== What you are asked to do ==
Reproduce the full listing below unchanged, apart from the pictures.

== Supplied information ==
......

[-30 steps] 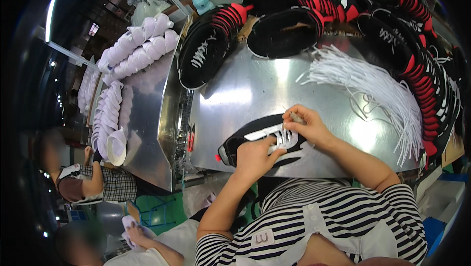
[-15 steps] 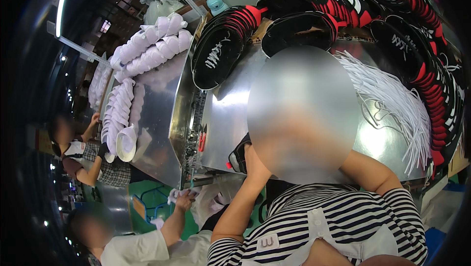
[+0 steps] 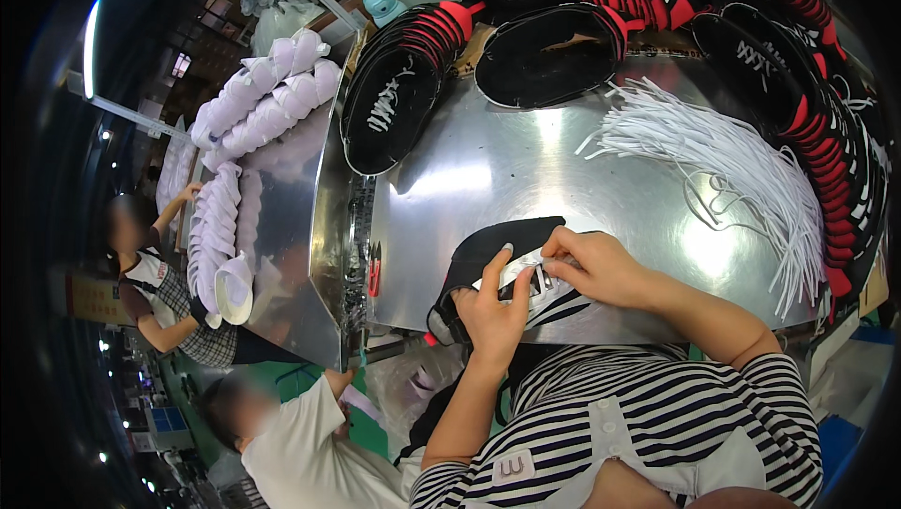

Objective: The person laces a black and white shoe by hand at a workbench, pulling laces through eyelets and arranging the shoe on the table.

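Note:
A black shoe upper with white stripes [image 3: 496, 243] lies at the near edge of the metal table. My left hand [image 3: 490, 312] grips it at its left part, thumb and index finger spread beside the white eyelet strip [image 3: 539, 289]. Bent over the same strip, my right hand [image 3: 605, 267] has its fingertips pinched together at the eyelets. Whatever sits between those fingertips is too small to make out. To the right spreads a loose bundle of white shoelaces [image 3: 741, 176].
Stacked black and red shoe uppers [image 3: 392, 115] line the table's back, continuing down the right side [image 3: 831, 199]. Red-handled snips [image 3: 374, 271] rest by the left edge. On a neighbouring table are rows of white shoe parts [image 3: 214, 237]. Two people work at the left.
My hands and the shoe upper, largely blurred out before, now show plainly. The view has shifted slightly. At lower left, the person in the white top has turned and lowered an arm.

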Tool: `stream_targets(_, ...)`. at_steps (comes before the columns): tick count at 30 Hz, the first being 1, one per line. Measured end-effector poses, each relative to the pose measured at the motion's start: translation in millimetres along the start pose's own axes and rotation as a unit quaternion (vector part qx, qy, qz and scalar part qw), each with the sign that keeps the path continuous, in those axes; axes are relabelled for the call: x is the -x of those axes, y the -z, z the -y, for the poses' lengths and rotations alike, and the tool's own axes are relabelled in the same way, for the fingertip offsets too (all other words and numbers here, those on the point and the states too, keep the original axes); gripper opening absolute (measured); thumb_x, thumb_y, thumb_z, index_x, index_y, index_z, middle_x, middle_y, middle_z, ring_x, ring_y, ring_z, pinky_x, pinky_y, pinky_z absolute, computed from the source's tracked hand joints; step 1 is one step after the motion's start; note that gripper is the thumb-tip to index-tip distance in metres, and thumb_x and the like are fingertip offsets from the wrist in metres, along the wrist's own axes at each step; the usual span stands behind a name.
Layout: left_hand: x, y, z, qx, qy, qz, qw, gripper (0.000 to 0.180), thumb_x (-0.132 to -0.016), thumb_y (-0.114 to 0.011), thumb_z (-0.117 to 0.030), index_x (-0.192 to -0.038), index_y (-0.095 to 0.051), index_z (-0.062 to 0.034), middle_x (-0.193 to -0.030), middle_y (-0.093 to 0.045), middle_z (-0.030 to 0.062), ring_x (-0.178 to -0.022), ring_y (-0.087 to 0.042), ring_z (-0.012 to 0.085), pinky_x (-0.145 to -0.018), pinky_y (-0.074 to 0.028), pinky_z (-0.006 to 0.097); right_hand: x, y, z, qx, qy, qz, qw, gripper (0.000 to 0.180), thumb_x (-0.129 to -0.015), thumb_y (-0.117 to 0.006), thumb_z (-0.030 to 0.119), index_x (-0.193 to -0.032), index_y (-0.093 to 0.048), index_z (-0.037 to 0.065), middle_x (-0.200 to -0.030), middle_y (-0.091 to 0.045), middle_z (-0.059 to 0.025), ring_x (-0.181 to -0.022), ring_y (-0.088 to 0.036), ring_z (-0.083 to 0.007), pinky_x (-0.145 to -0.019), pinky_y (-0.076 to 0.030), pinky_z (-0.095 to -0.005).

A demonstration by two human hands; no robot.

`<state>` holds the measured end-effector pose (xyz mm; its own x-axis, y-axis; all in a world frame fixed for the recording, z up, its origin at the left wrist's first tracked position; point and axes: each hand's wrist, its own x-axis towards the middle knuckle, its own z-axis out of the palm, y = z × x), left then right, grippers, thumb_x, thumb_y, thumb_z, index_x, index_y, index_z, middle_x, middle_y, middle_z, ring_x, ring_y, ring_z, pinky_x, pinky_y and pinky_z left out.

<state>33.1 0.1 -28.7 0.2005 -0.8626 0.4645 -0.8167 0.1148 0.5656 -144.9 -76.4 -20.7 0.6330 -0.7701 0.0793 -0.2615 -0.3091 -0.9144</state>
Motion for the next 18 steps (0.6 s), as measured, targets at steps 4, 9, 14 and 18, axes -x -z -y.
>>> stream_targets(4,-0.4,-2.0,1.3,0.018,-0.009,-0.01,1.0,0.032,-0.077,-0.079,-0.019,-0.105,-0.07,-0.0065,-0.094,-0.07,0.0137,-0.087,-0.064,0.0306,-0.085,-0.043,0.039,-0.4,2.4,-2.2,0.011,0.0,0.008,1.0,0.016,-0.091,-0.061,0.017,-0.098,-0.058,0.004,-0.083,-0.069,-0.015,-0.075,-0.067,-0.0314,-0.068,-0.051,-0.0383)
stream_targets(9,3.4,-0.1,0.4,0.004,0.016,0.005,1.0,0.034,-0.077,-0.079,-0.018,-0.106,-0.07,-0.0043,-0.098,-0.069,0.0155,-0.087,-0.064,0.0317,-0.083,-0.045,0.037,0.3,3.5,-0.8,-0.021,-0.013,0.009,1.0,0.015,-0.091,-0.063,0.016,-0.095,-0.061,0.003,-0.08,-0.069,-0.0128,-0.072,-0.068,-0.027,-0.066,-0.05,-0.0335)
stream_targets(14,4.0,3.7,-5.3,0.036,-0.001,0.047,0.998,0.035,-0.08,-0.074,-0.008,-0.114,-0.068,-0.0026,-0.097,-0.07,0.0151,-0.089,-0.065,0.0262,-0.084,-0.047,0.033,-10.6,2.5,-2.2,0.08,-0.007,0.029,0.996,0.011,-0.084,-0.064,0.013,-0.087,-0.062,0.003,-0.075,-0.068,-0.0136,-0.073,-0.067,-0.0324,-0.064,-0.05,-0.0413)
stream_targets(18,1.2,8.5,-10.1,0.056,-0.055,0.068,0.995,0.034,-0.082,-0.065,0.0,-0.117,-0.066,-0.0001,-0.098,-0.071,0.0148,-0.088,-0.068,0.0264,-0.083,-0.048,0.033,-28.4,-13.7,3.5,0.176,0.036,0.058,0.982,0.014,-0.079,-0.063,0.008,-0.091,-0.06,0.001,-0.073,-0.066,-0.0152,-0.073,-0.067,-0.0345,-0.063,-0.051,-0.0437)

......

== Written response ==
[-30 steps] 
[-15 steps] 
[+0 steps] 

Objective: The person laces a black and white shoe by hand at a workbench, pulling laces through eyelets and arranging the shoe on the table.

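Note:
A black shoe upper with white stripes [image 3: 496, 243] lies at the near edge of the metal table. My left hand [image 3: 490, 312] grips it at its left part, thumb and index finger spread beside the white eyelet strip [image 3: 539, 289]. Bent over the same strip, my right hand [image 3: 605, 267] has its fingertips pinched together at the eyelets. Whatever sits between those fingertips is too small to make out. To the right spreads a loose bundle of white shoelaces [image 3: 741, 176].
Stacked black and red shoe uppers [image 3: 392, 115] line the table's back, continuing down the right side [image 3: 831, 199]. Red-handled snips [image 3: 374, 271] rest by the left edge. On a neighbouring table are rows of white shoe parts [image 3: 214, 237]. Two people work at the left.
My hands and the shoe upper, largely blurred out before, now show plainly. The view has shifted slightly. At lower left, the person in the white top has turned and lowered an arm.
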
Tool: `stream_targets(_, ...)`. at_steps (comes before the columns): tick count at 30 Hz, the first being 1, one per line. Measured end-effector poses, each relative to the pose measured at the motion's start: translation in millimetres along the start pose's own axes and rotation as a unit quaternion (vector part qx, qy, qz and scalar part qw), each with the sign that keeps the path continuous, in those axes; axes are relabelled for the call: x is the -x of those axes, y the -z, z the -y, for the poses' lengths and rotations alike, and the tool's own axes are relabelled in the same way, for the fingertip offsets too (all other words and numbers here, those on the point and the states too, keep the original axes); gripper opening absolute (measured); thumb_x, thumb_y, thumb_z, index_x, index_y, index_z, middle_x, middle_y, middle_z, ring_x, ring_y, ring_z, pinky_x, pinky_y, pinky_z absolute, computed from the source's tracked hand joints; step 1 is one step after the motion's start; note that gripper is the thumb-tip to index-tip distance in metres, and thumb_x and the like are fingertip offsets from the wrist in metres, along the wrist's own axes at each step; the usual span stands behind a name.
Layout: left_hand: x, y, z, qx, qy, qz, qw, gripper (0.000 to 0.180), thumb_x (-0.132 to -0.016), thumb_y (-0.114 to 0.011), thumb_z (-0.117 to 0.030), index_x (-0.192 to -0.038), index_y (-0.095 to 0.051), index_z (-0.062 to 0.034), middle_x (-0.193 to -0.030), middle_y (-0.093 to 0.045), middle_z (-0.030 to 0.062), ring_x (-0.178 to -0.022), ring_y (-0.087 to 0.042), ring_z (-0.012 to 0.085), pinky_x (-0.145 to -0.018), pinky_y (-0.074 to 0.028), pinky_z (-0.006 to 0.097); right_hand: x, y, z, qx, qy, qz, qw, gripper (0.000 to 0.180), thumb_x (-0.129 to -0.015), thumb_y (-0.117 to 0.006), thumb_z (-0.030 to 0.119), index_x (-0.193 to -0.032), index_y (-0.093 to 0.048), index_z (-0.037 to 0.065), middle_x (-0.200 to -0.030), middle_y (-0.091 to 0.045), middle_z (-0.059 to 0.025), ring_x (-0.181 to -0.022), ring_y (-0.088 to 0.036), ring_z (-0.083 to 0.007), pinky_x (-0.145 to -0.019), pinky_y (-0.076 to 0.030), pinky_z (-0.095 to -0.005).

A demonstration by two human hands; no robot.

`<state>` holds the measured end-effector pose (xyz mm; its own x-axis, y-axis; all in a world frame fixed for the recording, z up, its origin at the left wrist's first tracked position; point and axes: each hand's wrist, its own x-axis towards the middle knuckle, its own z-axis out of the palm, y = z × x), left then right, grippers, thumb_x, thumb_y, thumb_z, index_x, index_y, index_z, middle_x, middle_y, middle_z, ring_x, ring_y, ring_z, pinky_x, pinky_y and pinky_z left out.

<state>33.1 0.1 -28.7 0.2005 -0.8626 0.4645 -0.8167 0.1148 0.5656 -144.9 -76.4 -20.7 0.6330 -0.7701 0.0793 -0.2615 -0.3091 -0.9144</state>
Motion for the next 18 steps (0.6 s), as measured, targets at steps 4, 9, 14 and 18, axes -x -z -y.
>>> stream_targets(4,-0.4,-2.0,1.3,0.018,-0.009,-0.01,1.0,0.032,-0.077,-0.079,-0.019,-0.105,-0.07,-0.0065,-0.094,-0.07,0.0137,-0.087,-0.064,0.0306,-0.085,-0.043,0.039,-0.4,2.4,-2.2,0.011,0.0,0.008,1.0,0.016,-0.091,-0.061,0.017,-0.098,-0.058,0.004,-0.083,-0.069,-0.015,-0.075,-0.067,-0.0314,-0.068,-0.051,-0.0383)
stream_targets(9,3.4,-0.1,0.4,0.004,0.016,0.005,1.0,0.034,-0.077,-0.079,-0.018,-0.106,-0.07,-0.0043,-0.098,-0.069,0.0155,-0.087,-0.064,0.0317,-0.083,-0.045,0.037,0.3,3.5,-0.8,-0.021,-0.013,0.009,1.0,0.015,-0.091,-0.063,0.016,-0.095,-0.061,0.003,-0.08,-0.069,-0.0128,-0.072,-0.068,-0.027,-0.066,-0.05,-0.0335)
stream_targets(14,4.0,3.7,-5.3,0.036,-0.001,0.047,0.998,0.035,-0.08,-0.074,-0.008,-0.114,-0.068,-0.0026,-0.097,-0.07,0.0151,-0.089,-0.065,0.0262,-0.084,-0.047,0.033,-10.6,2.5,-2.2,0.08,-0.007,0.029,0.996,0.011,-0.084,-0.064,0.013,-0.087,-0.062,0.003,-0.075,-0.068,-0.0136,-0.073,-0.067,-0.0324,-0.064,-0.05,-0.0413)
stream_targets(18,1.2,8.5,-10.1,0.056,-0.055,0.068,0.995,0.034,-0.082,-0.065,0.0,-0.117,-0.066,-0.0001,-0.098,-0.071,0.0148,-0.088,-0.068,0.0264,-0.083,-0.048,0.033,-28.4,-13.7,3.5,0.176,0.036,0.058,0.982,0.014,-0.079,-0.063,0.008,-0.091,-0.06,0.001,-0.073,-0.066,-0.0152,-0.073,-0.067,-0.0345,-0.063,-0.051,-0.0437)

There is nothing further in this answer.